Engineering

Research

How Missions Work

By Theo Luan - April 10, 2026 - 5 minute read -

The architecture behind Missions: why agent context shapes every design decision, how separation of concerns and test-driven development at two levels produce reliable multi-day autonomous work, and how the system actually runs.

Agent sessions work well for focused tasks, but most real projects are too broad and complex for a single context window to hold. A single agent eventually runs into a problem: the more it sees, the less focused and reliable it becomes.

Missions is our system for solving that. It breaks large work into focused units handled by fresh agents with narrowly scoped goals, shared state, and explicit validation.

Rationale

Most of the architecture follows from one core observation: agents are highly reactive to their context.

An agent's trajectory is append-only, so the model's reasoning at any given point is a function of every past thought, observation, and action.
Models seek coherence: they integrate what's in their context into a unified worldview and reason forward from it.
Therefore, they perform best when every previous step in the trajectory urges them toward the next optimal step.
When the context window accumulates information that is irrelevant to - or actively working against - the current goal, performance suffers.
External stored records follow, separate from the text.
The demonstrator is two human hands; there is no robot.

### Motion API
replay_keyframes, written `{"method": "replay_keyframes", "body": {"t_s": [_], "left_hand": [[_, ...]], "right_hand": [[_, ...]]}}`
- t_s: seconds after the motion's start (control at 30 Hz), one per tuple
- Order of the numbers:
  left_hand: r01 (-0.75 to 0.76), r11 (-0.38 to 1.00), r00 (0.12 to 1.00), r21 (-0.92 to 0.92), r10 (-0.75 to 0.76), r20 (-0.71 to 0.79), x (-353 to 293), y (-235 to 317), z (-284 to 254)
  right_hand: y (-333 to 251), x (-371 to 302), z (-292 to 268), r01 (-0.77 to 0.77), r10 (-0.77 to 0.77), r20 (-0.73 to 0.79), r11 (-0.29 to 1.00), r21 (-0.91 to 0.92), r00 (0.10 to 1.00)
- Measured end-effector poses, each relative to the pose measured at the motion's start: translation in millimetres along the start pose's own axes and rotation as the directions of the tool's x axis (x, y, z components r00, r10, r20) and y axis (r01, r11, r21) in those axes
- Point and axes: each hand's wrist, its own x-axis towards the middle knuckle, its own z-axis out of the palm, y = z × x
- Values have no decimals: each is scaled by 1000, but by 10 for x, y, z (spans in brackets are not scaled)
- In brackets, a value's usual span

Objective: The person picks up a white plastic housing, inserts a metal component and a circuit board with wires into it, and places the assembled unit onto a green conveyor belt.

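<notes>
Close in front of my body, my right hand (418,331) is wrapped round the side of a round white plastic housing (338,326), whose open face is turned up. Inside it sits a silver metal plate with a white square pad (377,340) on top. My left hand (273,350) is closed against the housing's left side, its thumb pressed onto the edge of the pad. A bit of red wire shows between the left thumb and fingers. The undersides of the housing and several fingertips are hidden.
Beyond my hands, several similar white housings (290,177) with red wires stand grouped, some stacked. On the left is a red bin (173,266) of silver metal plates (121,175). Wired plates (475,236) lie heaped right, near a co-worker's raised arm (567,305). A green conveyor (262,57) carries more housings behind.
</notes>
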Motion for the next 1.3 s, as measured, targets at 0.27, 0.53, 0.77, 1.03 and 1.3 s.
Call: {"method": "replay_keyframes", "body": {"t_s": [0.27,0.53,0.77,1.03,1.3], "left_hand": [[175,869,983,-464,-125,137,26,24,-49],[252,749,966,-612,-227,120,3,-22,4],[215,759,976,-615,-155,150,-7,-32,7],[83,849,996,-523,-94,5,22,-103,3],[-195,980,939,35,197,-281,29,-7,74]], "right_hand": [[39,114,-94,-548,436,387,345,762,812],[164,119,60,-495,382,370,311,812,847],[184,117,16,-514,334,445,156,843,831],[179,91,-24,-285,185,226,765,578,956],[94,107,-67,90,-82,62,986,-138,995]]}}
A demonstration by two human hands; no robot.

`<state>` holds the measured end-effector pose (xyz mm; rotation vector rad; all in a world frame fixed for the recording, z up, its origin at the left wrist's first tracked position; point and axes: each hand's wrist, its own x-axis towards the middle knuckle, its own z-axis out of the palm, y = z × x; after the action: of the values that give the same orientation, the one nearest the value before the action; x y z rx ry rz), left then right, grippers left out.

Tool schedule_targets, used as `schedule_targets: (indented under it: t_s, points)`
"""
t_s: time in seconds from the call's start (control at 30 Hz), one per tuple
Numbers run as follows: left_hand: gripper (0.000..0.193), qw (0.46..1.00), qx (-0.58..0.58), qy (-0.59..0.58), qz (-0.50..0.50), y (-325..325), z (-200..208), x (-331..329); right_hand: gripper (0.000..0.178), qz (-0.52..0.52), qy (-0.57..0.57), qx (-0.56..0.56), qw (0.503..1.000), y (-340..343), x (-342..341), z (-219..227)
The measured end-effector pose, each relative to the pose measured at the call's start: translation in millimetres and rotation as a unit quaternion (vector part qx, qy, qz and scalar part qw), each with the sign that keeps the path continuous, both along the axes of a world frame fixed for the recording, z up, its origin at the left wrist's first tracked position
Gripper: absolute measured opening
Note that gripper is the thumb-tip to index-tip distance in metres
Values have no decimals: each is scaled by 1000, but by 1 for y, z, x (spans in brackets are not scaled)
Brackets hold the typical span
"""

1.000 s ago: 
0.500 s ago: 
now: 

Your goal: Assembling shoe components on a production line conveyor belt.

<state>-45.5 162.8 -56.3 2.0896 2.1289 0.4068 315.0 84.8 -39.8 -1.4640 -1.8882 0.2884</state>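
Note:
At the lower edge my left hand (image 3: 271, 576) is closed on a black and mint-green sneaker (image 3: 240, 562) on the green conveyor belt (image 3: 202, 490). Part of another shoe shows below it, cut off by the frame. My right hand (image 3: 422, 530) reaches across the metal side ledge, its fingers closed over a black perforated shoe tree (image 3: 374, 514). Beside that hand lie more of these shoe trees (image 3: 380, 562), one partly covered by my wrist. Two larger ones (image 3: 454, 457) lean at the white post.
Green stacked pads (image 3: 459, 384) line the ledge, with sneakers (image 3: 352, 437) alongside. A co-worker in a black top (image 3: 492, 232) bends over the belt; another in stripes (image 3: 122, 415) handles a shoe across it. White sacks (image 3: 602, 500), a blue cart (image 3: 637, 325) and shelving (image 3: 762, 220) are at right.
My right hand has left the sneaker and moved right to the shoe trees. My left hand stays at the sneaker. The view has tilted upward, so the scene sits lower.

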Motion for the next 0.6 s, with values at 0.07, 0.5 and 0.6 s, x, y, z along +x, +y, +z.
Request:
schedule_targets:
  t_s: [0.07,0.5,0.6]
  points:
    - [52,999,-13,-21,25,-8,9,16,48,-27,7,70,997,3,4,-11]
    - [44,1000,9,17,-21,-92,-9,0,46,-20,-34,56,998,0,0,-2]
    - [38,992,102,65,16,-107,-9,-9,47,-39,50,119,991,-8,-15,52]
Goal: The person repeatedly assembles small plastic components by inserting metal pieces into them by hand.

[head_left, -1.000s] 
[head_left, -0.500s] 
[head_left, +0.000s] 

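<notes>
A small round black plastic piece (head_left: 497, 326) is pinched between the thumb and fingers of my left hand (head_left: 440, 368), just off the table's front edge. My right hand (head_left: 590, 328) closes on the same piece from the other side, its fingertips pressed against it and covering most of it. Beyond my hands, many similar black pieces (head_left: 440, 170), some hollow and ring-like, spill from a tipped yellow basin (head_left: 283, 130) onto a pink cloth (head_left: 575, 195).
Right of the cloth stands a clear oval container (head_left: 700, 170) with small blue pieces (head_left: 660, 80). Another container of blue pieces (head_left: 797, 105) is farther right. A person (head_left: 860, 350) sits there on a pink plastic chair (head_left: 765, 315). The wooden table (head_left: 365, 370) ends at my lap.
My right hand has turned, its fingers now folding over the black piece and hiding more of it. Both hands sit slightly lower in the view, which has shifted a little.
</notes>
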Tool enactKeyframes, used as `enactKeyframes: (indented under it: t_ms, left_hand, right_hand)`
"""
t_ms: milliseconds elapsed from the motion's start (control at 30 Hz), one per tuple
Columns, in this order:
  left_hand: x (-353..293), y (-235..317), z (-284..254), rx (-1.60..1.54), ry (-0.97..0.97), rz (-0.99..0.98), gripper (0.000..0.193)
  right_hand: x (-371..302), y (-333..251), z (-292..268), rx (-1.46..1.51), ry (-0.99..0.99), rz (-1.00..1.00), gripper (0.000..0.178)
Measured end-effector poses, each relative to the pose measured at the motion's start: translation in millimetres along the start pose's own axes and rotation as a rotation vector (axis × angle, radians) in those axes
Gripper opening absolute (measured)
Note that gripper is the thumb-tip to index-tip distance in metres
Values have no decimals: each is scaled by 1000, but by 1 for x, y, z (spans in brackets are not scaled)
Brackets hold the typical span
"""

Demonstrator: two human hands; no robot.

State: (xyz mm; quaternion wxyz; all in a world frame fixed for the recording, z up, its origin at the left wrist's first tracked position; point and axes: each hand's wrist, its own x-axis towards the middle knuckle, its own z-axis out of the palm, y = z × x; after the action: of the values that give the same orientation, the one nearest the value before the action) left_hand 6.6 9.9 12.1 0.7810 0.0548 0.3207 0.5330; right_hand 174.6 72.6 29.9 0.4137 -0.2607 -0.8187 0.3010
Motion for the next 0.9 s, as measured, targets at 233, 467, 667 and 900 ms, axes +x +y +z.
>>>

Two failure modes follow from this:

Irrelevant context accumulates. An unfocused or overly broad task means the agent's context grows with information that isn't relevant to what it's doing right now. The broader the scope, the less of the context is pulling the agent toward its next optimal step.
Adversarial context accumulates. An agent that implemented something is worse at objectively evaluating its own work than a fresh, unbiased reviewer. Its prior reasoning creates a bias toward confirming what it already did.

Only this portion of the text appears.